In 1996, Hall wanted to build a bigger stadium for Newcastle United on a unique city-centre park and ancient moorland. The Labour council rejected the plans and offered 13 other sites. Hall threatened to move south across the Tyne to Gateshead. In the end, the plans were shelved, and St James’s Park was expanded instead. But, as one journalist observed at the time, “Hall’s operating methods had been made disconcertingly clear. Obstructed for a moment, the self-styled king of ‘the Geordie nation’ had threatened to take his court elsewhere.”

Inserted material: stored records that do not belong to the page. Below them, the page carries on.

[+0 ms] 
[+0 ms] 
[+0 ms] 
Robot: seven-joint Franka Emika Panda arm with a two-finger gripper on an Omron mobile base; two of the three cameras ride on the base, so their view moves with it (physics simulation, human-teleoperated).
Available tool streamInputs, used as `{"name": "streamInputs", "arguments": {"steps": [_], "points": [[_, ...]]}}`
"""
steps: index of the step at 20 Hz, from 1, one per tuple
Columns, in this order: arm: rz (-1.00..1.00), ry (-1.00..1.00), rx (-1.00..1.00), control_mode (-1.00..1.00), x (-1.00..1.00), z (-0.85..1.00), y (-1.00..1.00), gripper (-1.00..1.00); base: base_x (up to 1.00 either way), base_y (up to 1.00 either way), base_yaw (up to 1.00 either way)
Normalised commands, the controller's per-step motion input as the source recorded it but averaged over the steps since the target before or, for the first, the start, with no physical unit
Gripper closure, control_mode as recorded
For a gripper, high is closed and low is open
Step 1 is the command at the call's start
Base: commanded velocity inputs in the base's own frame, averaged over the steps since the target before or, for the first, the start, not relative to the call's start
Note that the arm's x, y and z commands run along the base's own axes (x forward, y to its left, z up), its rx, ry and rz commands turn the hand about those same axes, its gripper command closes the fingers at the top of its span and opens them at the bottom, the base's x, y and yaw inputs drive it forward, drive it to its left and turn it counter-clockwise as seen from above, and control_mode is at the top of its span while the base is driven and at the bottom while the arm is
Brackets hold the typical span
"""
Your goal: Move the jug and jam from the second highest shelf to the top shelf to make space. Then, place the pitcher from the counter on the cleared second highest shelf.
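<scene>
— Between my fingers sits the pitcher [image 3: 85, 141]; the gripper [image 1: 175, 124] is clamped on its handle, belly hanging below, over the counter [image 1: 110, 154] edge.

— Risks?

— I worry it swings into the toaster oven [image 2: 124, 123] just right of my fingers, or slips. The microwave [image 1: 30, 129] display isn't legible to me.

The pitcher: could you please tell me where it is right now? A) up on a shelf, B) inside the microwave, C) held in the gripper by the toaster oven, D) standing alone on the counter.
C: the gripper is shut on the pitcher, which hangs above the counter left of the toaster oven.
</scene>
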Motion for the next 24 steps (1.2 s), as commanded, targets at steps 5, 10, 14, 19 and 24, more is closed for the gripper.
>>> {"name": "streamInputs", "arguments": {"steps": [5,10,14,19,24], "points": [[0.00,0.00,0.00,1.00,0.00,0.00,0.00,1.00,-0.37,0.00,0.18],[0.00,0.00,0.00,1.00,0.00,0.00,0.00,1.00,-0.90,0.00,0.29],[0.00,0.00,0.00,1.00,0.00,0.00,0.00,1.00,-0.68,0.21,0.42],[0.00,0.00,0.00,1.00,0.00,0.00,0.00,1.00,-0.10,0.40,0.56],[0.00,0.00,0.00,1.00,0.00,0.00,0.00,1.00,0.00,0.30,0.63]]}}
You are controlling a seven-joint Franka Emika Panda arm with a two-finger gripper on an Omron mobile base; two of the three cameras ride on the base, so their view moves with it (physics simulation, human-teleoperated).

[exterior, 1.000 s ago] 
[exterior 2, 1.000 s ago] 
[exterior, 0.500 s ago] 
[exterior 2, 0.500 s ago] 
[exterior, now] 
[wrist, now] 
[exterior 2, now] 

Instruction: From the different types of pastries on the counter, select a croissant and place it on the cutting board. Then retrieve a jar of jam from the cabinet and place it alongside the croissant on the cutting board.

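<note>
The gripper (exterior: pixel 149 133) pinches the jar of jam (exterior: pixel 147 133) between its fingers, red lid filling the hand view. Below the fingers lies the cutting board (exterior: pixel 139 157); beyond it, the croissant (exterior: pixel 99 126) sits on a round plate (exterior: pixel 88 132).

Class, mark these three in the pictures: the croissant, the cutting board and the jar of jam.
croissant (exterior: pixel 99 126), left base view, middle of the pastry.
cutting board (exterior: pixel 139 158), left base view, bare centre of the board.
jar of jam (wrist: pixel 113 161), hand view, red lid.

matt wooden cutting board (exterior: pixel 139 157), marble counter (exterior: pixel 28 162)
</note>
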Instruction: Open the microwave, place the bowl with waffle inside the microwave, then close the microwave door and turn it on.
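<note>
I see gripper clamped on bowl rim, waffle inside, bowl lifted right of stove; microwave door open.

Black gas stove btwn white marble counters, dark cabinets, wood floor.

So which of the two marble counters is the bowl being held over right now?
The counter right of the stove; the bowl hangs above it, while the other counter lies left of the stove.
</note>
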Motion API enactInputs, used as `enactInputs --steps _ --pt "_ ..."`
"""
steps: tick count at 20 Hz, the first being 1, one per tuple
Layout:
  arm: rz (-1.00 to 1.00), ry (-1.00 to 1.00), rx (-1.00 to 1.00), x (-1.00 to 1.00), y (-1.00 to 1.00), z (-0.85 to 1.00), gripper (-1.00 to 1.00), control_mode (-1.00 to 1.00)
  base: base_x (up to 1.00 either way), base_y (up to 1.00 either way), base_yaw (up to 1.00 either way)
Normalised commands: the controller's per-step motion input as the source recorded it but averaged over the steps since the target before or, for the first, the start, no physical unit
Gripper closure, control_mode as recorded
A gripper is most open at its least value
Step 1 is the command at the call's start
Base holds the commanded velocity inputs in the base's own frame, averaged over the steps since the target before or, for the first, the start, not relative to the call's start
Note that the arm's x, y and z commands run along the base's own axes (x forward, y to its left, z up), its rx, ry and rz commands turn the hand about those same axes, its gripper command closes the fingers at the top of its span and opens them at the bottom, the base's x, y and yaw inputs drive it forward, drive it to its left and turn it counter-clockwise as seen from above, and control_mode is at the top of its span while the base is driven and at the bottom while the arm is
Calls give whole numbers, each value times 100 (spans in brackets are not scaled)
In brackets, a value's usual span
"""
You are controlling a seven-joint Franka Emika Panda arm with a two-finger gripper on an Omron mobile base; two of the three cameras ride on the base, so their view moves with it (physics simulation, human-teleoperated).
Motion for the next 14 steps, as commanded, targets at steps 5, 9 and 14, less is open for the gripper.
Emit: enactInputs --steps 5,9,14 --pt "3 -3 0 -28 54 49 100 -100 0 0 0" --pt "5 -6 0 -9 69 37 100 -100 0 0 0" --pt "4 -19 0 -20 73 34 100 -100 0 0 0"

A 1994 profile in the Independent newspaper summed up Hall’s character, noting that “his extreme rightwing opinions (he is virulently anti-gay, for instance) are modified by an old-fashioned sense of the obligations that accrue to the powerful and successful.” It appears that in his old age he feels obliged to foist his opinions on the rest of us, via his extreme wealth.
Hall’s defection would appear to bring to an end a period of political shopping around. He backed Reform at the July election and then came back to the Conservatives to support Robert Jenrick’s bitterly anti-migrant leadership campaign – a move that was reported as a “disaster” for Farage in the rightwing Express. Jenrick lost, and Hall’s leap to Reform was announced in a Sun exclusive as a “blow” to new Tory leader Kemi Badenoch.
As Hall’s case shows, the rise of Reform UK gives crotchety old rightwing millionaires a bit of consumer choice. The Tories no longer have a monopoly – something all good capitalists should surely welcome.
Simon Childs is a commissioning editor and reporter for Novara Media.